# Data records
---------------

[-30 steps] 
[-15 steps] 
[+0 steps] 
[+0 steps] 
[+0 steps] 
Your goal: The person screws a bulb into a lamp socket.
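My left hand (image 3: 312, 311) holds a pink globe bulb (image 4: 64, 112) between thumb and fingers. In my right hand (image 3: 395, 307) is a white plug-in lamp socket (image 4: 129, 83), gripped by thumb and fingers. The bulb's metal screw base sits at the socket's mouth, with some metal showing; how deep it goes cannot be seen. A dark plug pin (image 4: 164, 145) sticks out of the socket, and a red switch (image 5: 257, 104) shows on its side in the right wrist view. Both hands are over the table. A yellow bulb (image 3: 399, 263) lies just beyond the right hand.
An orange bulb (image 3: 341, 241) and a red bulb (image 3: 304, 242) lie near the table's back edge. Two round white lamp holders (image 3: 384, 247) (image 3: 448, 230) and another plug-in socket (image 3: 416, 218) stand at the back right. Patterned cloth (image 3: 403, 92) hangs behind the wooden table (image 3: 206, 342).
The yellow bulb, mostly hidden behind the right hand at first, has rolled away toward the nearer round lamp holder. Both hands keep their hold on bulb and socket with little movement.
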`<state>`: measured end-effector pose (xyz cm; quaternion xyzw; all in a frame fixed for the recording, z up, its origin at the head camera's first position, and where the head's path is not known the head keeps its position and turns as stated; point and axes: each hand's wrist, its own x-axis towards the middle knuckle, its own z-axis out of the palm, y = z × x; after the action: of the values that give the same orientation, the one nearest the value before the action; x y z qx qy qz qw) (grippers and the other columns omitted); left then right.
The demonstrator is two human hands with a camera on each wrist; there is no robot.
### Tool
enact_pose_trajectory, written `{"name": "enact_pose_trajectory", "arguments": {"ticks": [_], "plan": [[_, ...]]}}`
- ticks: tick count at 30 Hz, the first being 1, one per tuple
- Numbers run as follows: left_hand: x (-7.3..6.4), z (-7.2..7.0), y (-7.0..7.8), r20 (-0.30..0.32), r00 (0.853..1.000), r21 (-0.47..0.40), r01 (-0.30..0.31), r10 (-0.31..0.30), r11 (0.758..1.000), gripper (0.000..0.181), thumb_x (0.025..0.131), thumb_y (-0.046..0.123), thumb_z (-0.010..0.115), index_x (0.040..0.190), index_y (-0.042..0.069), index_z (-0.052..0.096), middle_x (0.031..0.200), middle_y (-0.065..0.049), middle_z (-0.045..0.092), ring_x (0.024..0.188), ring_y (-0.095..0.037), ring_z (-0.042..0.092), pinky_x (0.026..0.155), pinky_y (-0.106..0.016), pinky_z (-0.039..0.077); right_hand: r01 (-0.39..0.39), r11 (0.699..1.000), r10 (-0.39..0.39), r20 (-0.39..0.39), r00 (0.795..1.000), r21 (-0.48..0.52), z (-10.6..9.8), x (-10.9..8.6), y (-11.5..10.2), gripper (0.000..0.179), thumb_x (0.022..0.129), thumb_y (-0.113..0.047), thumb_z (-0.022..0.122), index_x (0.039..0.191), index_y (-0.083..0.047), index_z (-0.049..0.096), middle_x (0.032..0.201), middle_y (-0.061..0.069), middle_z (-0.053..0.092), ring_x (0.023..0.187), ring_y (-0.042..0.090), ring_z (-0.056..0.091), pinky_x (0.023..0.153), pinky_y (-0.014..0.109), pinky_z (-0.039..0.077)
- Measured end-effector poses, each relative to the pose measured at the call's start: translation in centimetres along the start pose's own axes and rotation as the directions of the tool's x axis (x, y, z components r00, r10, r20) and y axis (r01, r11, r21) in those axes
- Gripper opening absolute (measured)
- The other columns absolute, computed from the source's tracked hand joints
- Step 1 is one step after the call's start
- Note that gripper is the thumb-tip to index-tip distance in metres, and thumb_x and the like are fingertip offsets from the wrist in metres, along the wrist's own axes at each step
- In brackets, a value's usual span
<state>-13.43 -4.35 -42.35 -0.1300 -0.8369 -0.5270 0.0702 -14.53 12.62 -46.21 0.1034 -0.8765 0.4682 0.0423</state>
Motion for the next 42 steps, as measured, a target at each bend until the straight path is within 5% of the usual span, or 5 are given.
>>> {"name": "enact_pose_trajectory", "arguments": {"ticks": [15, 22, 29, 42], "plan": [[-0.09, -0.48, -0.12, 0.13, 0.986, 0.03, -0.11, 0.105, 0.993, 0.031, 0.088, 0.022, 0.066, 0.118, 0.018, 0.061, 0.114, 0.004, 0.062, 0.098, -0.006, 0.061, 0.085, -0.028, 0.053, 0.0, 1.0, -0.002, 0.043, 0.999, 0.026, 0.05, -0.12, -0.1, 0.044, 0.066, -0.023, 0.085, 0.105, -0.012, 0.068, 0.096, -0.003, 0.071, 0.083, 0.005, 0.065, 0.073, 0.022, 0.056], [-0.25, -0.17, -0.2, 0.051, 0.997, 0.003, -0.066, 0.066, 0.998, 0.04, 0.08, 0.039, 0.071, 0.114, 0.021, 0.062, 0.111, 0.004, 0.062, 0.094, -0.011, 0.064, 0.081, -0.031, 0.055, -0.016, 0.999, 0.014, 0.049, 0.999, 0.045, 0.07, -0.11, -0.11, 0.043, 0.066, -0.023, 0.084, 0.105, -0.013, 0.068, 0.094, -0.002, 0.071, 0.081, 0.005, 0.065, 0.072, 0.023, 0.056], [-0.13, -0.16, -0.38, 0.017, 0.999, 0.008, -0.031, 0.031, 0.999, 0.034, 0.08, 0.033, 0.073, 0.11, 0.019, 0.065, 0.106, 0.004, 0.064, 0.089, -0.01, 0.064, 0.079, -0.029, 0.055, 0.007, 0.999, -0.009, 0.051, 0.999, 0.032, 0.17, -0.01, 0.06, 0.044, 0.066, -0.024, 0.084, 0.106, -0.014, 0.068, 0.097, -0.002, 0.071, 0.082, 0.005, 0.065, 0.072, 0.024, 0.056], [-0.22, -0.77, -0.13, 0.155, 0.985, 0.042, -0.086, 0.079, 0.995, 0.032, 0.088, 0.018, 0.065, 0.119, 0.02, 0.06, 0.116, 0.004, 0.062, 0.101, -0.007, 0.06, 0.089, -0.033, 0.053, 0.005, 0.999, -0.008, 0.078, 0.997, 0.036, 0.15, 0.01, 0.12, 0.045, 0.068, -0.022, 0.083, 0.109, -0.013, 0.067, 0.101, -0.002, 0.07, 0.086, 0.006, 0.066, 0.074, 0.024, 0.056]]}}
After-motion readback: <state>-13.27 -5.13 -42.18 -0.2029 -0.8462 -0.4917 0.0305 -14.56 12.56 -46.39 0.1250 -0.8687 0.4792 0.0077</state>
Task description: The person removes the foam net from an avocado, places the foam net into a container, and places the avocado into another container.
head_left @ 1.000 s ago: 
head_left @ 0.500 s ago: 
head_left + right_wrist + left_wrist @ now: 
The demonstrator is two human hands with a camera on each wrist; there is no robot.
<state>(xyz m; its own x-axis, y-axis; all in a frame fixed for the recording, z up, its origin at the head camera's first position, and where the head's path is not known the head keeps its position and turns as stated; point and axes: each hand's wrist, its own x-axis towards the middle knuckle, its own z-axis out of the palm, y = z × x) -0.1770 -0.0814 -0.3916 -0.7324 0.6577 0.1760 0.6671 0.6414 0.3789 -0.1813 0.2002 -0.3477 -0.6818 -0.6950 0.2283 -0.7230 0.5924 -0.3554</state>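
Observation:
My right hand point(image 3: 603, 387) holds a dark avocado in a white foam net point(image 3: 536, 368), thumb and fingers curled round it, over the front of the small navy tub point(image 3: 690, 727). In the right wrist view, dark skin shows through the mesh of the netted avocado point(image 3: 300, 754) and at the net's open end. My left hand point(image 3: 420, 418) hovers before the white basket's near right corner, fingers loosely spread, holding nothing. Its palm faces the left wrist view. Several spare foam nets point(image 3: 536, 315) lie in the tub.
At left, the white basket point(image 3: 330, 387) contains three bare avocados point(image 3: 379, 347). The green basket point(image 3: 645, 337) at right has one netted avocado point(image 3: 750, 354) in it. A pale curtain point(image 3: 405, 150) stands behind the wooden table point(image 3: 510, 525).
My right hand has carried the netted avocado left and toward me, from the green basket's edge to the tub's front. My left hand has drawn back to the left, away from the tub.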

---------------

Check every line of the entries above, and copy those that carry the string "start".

- Measured end-effector poses, each relative to the pose measured at the call's start: translation in centimetres along the start pose's own axes and rotation as the directions of the tool's x axis (x, y, z components r00, r10, r20) and y axis (r01, r11, r21) in those axes
- Step 1 is one step after the call's start

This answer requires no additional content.